Dans les maladies neurodégénératives, la démence frontotemporale débute dans sa forme principale par des troubles insidieux du comportement appelés à s’aggraver, dus à une atteinte de la partie basale orbitaire du cortex préfrontal. Surviennent alors des déficits dans l’inhibition comportementale, les rapports sociaux, la motivation et les comportements alimentaires. Ainsi, certains patients, désinhibés, en viennent à manger compulsivement de larges portions de nourriture, à uriner en public, à aborder tout un chacun de manière plus que familière, etc. Les lésions s’étendent ensuite aux régions latérales du cortex préfrontal, engendrant des syndromes cognitifs (déficiences dans l’élaboration de la pensée abstraite, le raisonnement, le jugement…), puis à des régions plus postérieures telles que les lobes temporaux, avec pour conséquences des troubles du langage, des connaissances sémantiques ou de la mémoire. La maladie d’Alzheimer, elle, n’est pas exempte d’atteintes frontales qui se révèlent parfois précocement. Elles concernent le cortex préfrontal latéral et se traduisent dès lors par des syndromes cognitifs. «Un symptôme relativement précoce de la maladie d’Alzheimer est l’anosognosie, trouble dans lequel une personne atteinte d’une maladie ou d’un handicap ne semble pas avoir conscience de son état, fait remarquer le professeur Levy. Ces dernières années, les études attribuent l’anosognosie à un dysfonctionnement du cortex préfrontal. Par ailleurs, on observe des troubles discrets de l’attention et de la vitesse de traitement de l’information chez certains patients, et ce, avant même l’apparition des troubles de la mémoire épisodique (2). Ils pourraient être en relation avec une atteinte du cortex préfrontal

Différentes études en imagerie par résonance magnétique fonctionnelle (IRMf) se sont intéressées à la schizophrénie. Elles ont dévoilé des dysfonctionnements de la région dorsolatérale du cortex préfrontal avec une atteinte des fonctions exécutives. Dans l’autisme se manifestent des défauts au niveau du versant affectif (3) de la «théorie de l’esprit», laquelle se réfère à l’aptitude qu’a un individu d’attribuer des états mentaux inobservables, tantôt cognitifs, tantôt affectifs, à soi ou à autrui en les déduisant principalement des expressions émotionnelles ou des attitudes. Chez l’autiste, cette capacité fondamentale pour la cognition sociale est mise à mal. Carence qui semble liée à une atteinte de la partie ventromédiane du cortex préfrontal. Mais rappelons-le, toutes les autres pathologies touchant le système nerveux central (AVC, dépression…) peuvent donner lieu à des dysfonctionnements de notre cortex le plus noble.

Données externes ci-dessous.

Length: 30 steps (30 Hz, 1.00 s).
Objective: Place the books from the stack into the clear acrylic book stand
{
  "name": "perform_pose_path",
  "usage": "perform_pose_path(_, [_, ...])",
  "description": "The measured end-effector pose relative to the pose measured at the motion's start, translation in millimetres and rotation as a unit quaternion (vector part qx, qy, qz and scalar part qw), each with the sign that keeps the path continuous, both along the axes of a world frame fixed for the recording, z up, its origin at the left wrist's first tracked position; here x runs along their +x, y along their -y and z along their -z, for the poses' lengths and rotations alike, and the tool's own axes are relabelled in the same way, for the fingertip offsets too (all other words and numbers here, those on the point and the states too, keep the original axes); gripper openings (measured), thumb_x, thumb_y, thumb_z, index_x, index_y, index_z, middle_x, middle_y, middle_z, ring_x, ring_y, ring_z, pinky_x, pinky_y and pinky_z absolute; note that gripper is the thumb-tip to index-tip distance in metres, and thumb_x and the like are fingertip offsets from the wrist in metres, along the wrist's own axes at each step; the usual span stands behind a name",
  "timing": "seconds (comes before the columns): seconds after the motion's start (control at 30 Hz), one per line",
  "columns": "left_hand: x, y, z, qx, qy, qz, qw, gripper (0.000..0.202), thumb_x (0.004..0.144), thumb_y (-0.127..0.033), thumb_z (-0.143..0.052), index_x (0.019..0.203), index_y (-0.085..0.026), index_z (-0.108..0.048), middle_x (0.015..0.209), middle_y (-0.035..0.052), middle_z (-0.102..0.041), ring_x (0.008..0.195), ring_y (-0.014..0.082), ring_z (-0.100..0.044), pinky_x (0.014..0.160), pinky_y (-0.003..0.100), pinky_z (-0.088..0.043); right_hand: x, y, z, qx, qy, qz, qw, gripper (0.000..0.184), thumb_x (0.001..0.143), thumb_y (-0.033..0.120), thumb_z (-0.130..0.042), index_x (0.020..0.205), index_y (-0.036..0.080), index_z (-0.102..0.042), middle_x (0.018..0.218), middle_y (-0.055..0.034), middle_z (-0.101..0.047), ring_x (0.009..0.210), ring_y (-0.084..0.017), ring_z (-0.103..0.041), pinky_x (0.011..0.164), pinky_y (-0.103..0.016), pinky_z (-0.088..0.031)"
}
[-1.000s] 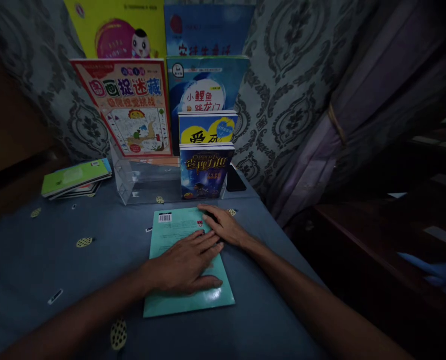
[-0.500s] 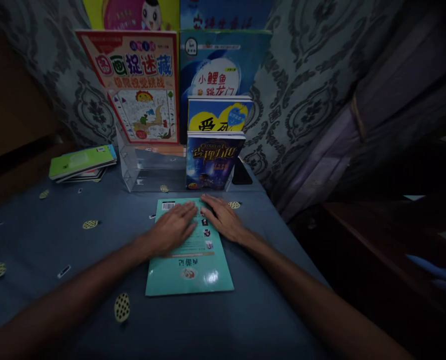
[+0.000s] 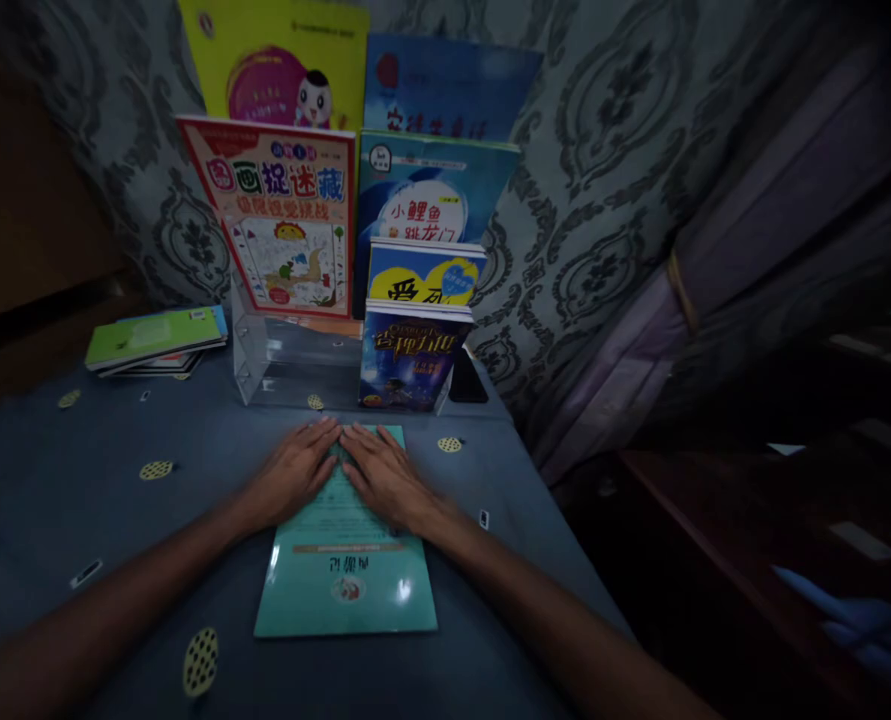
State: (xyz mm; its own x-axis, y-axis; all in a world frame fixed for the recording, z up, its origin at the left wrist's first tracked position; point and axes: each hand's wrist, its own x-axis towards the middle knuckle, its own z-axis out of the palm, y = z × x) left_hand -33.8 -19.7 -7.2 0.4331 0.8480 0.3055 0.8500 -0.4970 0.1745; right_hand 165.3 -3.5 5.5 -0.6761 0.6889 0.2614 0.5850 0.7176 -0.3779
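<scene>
A thin teal booklet [image 3: 347,585] lies flat on the blue tablecloth [image 3: 115,520], its cover upside down to me. My left hand [image 3: 295,470] rests flat on its far left part, fingers stretched toward the far edge. My right hand [image 3: 385,475] lies flat beside it on the far right part, fingers also stretched out. The two hands nearly touch at the fingertips. Just beyond them stands a clear acrylic book stand [image 3: 272,365] holding a dark blue book [image 3: 409,358] in its front tier.
Behind the dark blue book the stand holds a yellow-blue book [image 3: 424,272], a red picture book [image 3: 280,215], a blue fish book [image 3: 430,190] and more at the back. A stack of thin green books [image 3: 152,342] lies at far left. Patterned curtain [image 3: 602,200] behind; the table edge drops off at right.
Both hands slid up the booklet toward its far edge and came together. The left hand moved from the booklet's middle to its far left corner. The view shifted slightly.
</scene>
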Motion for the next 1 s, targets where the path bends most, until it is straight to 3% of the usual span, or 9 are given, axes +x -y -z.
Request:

(1) Grâce à la mémoire sémantique, nous savons notamment non seulement que Rome est la capitale de l’Italie et que Ronald Reagan fut président des États-Unis, mais aussi, par exemple, que dans un restaurant, il convient de s’asseoir, de consulter le menu, de manger, de réclamer l’addition et de payer.

(2) La mémoire épisodique permet le stockage et la prise de conscience d’épisodes personnellement vécus.

(3) La théorie de l’esprit comporte un aspect affectif et un aspect cognitif.